Como se já não bastassem os desafios comuns, como encontrar o melhor acerto do carro, o GP de Silverstone traz uma dor de cabeça a mais para as equipes o vento.

Como se já não bastassem os desafios comuns, como encontrar o melhor acerto do carro, prever o comportamento dos três compostos de pneus disponíveis por final de semana ou tentar entender as condições climáticas, o GP de Silverstone traz uma dor de cabeça a mais para as equipes: o vento.

Como o circuito de Silvesrtone é localizado em uma área bastante plana e aberta, que inclusive costumava ser um aeroporto militar, a ação do vento costuma ser muito mais decisiva do que em outras pistas para o desempenho do carro e exige um monitoramento contínuo das equipes.

“É algo que influencia muito”, explicou Felipe Nasr ao UOL Esporte. “O carro é muito sensível a esse tipo de vento, então isso muda o fluxo aerodinâmico. Como é um espaço muito aberto, às vezes você tem três ou quatro curvas em que o vento é frontal e em outras curvas o vento vem de trás e isso muda completamente o equilíbrio do carro.”

Segundo o piloto, a saída é ir adaptando o estilo de pilotagem a cada tipo de condição – e, para isso, a sintonia com o engenheiro é muito importante, para que o piloto se mantenha informado sobre quaisquer mudanças de direção.

“Vai muito do piloto e também da estabilidade: um carro mais estável sofre menos interferência. Você pode posicionar o carro de forma diferente na entrada das curvas, entrar com menos velocidade. Você tem de interpretar. ”
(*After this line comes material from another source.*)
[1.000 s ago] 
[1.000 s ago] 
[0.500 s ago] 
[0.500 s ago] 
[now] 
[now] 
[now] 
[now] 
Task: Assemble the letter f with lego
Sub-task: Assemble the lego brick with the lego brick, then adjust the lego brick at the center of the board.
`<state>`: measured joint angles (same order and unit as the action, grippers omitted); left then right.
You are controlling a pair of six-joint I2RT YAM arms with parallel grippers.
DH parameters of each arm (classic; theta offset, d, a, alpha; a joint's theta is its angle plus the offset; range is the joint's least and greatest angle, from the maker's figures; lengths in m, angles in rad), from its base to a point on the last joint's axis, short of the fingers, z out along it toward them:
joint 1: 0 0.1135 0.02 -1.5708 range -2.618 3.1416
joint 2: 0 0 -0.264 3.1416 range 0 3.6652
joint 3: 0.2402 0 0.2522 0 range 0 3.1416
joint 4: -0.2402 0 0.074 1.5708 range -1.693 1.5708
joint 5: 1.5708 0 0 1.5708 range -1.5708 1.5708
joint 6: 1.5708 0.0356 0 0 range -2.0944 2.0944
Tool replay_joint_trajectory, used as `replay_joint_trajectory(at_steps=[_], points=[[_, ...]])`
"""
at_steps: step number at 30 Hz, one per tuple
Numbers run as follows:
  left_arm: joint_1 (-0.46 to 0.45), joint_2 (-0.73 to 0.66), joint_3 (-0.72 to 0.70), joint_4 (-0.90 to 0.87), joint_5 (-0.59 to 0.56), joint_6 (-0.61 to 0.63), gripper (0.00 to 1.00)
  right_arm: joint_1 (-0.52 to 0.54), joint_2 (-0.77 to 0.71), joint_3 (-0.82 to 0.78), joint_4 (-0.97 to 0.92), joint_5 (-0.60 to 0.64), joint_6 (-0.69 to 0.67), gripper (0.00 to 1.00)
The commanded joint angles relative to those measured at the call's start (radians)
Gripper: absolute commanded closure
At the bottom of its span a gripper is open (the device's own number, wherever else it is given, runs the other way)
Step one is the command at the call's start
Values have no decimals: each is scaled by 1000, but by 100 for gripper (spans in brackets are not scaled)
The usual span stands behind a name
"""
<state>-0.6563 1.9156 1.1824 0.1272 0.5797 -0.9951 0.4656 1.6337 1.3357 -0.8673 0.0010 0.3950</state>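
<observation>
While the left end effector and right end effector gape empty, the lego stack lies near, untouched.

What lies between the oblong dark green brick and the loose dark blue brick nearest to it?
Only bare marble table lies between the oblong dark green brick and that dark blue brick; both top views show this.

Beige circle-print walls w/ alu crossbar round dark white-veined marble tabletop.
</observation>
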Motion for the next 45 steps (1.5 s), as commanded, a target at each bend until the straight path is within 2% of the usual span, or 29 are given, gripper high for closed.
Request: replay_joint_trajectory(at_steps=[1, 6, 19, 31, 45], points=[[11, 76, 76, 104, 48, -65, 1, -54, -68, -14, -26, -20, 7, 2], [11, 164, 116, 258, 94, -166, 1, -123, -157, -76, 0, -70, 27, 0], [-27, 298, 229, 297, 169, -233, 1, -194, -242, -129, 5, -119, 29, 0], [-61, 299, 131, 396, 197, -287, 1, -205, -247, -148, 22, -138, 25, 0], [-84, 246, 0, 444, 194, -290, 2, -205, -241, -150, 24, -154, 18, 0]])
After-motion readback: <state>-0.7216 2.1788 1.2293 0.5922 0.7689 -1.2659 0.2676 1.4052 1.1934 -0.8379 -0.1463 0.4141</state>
Para entender o quanto o vento influencia na performance, Felipe Massa lembra que até mesmo a turbulência de um carro que vai à frente já interfere no rendimento.
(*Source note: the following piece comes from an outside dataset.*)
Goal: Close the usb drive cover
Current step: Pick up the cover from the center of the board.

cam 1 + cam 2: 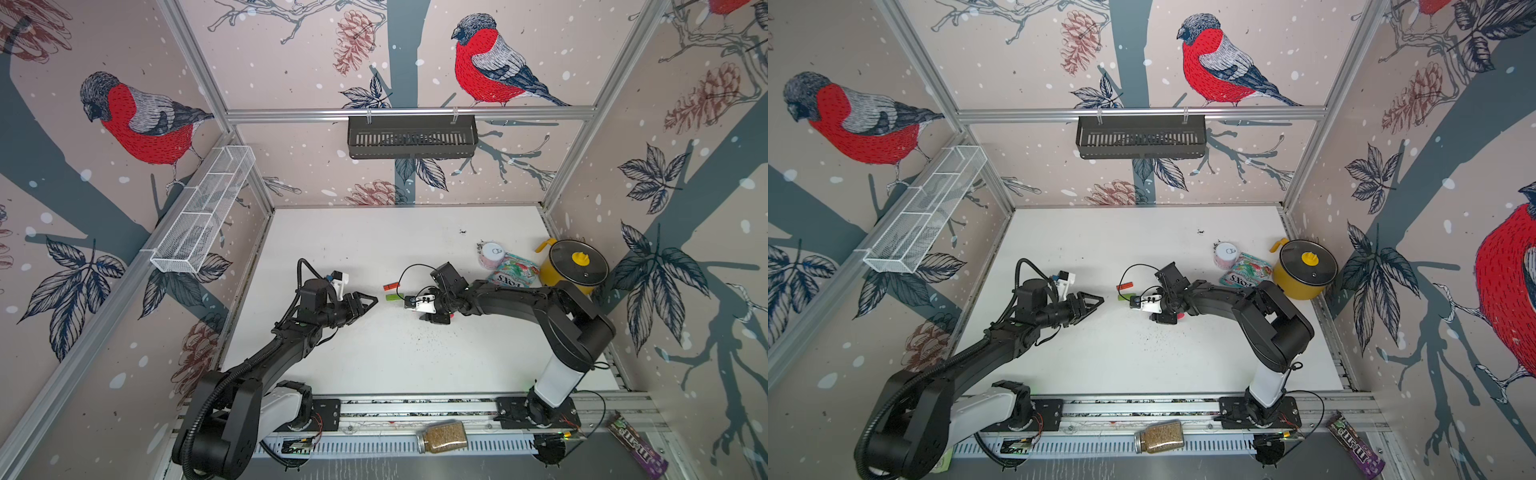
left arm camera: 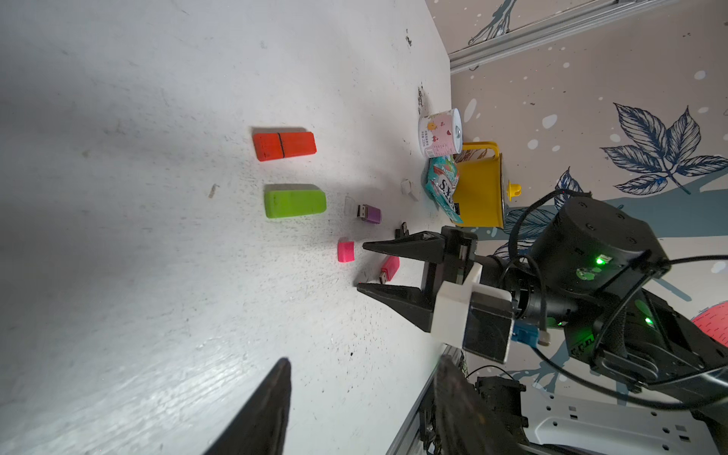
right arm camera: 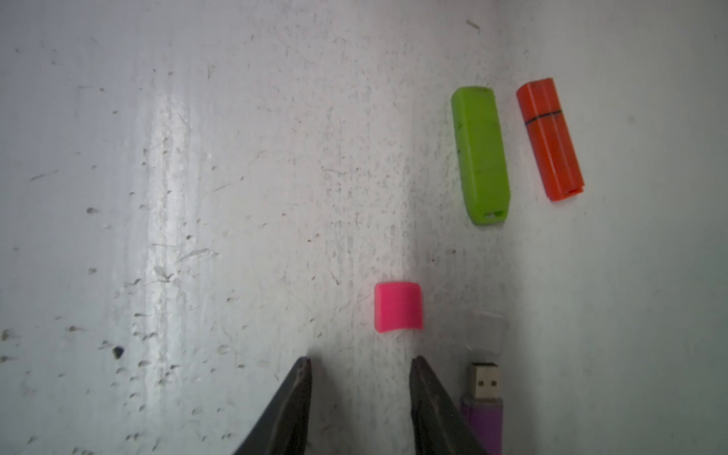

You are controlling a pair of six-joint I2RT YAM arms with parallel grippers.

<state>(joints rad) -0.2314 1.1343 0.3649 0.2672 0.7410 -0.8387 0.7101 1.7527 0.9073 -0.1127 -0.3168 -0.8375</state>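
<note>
A pink cap (image 3: pixel 398 306) lies on the white table just ahead of my right gripper (image 3: pixel 361 361), which is open with nothing between its tips. In the left wrist view the pink usb drive (image 2: pixel 390 268), plug bare, shows between the right gripper's (image 2: pixel 360 268) spread fingers, apart from the pink cap (image 2: pixel 346 251). Beside it lie a purple drive (image 3: pixel 482 417) with a bare plug and its clear cap (image 3: pixel 485 329). A green drive (image 1: pixel 392 296) and an orange drive (image 1: pixel 390 286) lie capped. My left gripper (image 1: pixel 372 300) hovers open and empty to their left.
At the back right stand a can (image 1: pixel 491 254), a candy bag (image 1: pixel 513 272) and a yellow lidded pot (image 1: pixel 575 266). A second clear cap (image 2: pixel 407 189) lies near the bag. A jar (image 1: pixel 442 436) rests on the front rail.
</note>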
“Atrapalha demais, porque o carro da F-1 é totalmente aerodinâmico. Por que, quando você está seguindo outro carro de perto, você não tem a aderência? É porque você fica sem o vento suficiente para entrar na curva do jeito certo.”

O piloto da Williams salientou que há carros que, devido a sua configuração aerodinâmica, tendem a sentir menos o efeito do vento do que outros.

“Tem carros que conseguem ser menos influenciados, devido a detalhes de jeito projeto, do que outros. Para nós, o melhor é uma pista de mais alta velocidade, como Silverstone, o que é positivo, mas já corremos lá com muito vento e, dependendo que como for, pode ser ruim para nós também.”

As atividades para o GP da Inglaterra começam na sexta-feira, com duas sessões de treinos livres a partir das 6h e das 10h, pelo horário de Brasília. O terceiro treino livre começa às 6h do sábado e a classificação, às 9h. O GP da Inglaterra está marcado para às 9h do domingo.